Instructions for the task: Pull out each line of the data that includes the word "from".

#####

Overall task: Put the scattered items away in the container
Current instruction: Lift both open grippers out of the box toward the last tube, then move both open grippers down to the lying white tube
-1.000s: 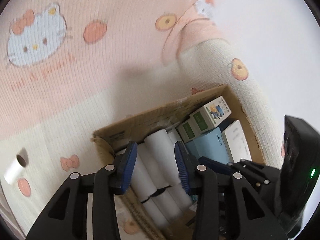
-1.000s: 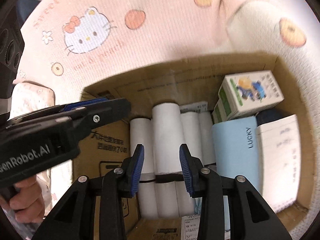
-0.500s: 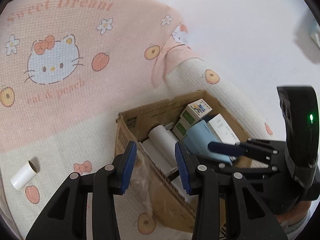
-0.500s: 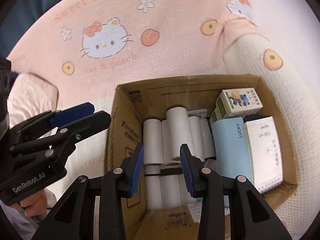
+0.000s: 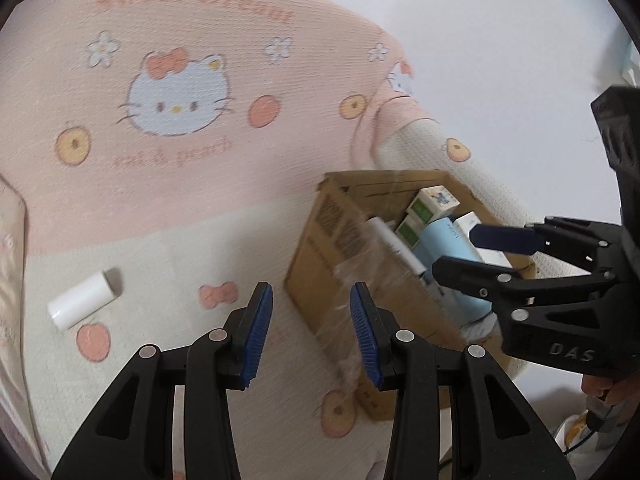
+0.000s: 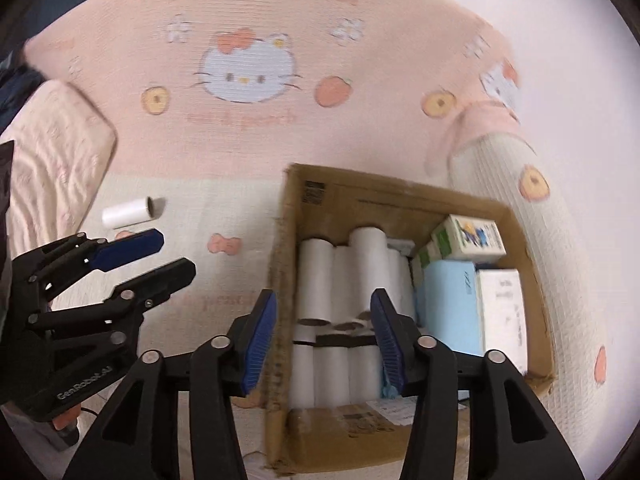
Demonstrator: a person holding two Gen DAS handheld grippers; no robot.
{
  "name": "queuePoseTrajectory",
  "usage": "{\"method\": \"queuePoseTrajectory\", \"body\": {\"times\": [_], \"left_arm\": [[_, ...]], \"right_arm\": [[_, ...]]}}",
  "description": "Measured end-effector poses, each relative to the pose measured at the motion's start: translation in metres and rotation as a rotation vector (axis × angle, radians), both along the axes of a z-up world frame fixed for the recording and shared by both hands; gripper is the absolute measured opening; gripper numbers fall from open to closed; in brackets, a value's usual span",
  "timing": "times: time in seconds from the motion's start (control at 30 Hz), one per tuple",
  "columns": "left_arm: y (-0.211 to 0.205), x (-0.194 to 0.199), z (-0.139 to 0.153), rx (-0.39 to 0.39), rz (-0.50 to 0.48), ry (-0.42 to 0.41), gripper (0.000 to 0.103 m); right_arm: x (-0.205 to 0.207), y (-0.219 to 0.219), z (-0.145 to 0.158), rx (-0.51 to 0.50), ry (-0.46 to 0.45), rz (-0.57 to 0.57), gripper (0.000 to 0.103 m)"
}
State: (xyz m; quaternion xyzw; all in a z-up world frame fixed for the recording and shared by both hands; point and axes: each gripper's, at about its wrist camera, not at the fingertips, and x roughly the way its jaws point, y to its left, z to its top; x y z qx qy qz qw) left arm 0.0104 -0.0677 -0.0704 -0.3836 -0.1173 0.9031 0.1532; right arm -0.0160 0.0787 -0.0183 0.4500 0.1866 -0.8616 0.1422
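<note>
The brown cardboard box (image 6: 404,200) holds white paper rolls (image 6: 352,276) and small cartons (image 6: 472,236). Both tools, left tool (image 5: 311,330) and right tool (image 6: 323,338), are empty, jaws opening.

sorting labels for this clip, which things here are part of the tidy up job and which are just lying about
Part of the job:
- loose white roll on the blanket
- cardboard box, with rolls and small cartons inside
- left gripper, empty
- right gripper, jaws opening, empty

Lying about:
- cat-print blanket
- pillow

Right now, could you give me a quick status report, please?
Left gripper empty, opening. Right gripper empty, opening over the cardboard box. One white roll loose on the mat, nothing blocking it.
</note>
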Motion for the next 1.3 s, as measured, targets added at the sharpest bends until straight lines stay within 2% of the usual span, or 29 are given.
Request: {"method": "queuePoseTrajectory", "body": {"times": [0.27, 0.4, 0.47, 0.53, 0.63, 0.77, 0.87, 0.97, 1.13, 1.3], "left_arm": [[-0.045, 0.014, -0.016, 0.029, 0.102, -0.037, 0.048], [-0.073, 0.021, -0.030, 0.014, 0.193, -0.059, 0.048], [-0.085, 0.023, -0.037, 0.012, 0.222, -0.077, 0.048], [-0.096, 0.026, -0.044, -0.001, 0.249, -0.091, 0.048], [-0.113, 0.034, -0.057, -0.057, 0.304, -0.119, 0.048], [-0.136, 0.039, -0.077, -0.073, 0.369, -0.162, 0.048], [-0.158, 0.037, -0.099, -0.013, 0.419, -0.232, 0.048], [-0.183, 0.033, -0.119, 0.074, 0.478, -0.288, 0.048], [-0.219, 0.023, -0.130, 0.140, 0.574, -0.265, 0.048], [-0.247, 0.004, -0.131, 0.163, 0.629, -0.229, 0.048]], "right_arm": [[0.008, -0.040, 0.005, -0.020, 0.022, 0.104, 0.050], [0.019, -0.060, 0.007, -0.033, 0.088, 0.201, 0.051], [0.029, -0.070, 0.005, -0.061, 0.136, 0.268, 0.057], [0.037, -0.083, -0.002, -0.086, 0.158, 0.318, 0.059], [0.038, -0.101, -0.017, -0.146, 0.123, 0.357, 0.059], [0.026, -0.125, -0.045, -0.229, 0.048, 0.376, 0.060], [0.012, -0.141, -0.072, -0.261, -0.016, 0.368, 0.060], [-0.005, -0.159, -0.100, -0.242, -0.087, 0.368, 0.060], [-0.026, -0.183, -0.131, -0.190, -0.130, 0.366, 0.060], [-0.047, -0.208, -0.130, -0.284, -0.194, 0.348, 0.060]]}}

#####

Expected answer:
  "description": "Measured end-effector poses, each relative to the pose measured at the motion's start: translation in metres and rotation as a rotation vector (axis × angle, radians), both along the axes of a z-up world frame fixed for the recording and shared by both hands; gripper is the absolute measured opening; gripper numbers fall from open to closed; in brackets, a value's usual span",
  "timing": "times: time in seconds from the motion's start (control at 30 Hz), one per tuple",

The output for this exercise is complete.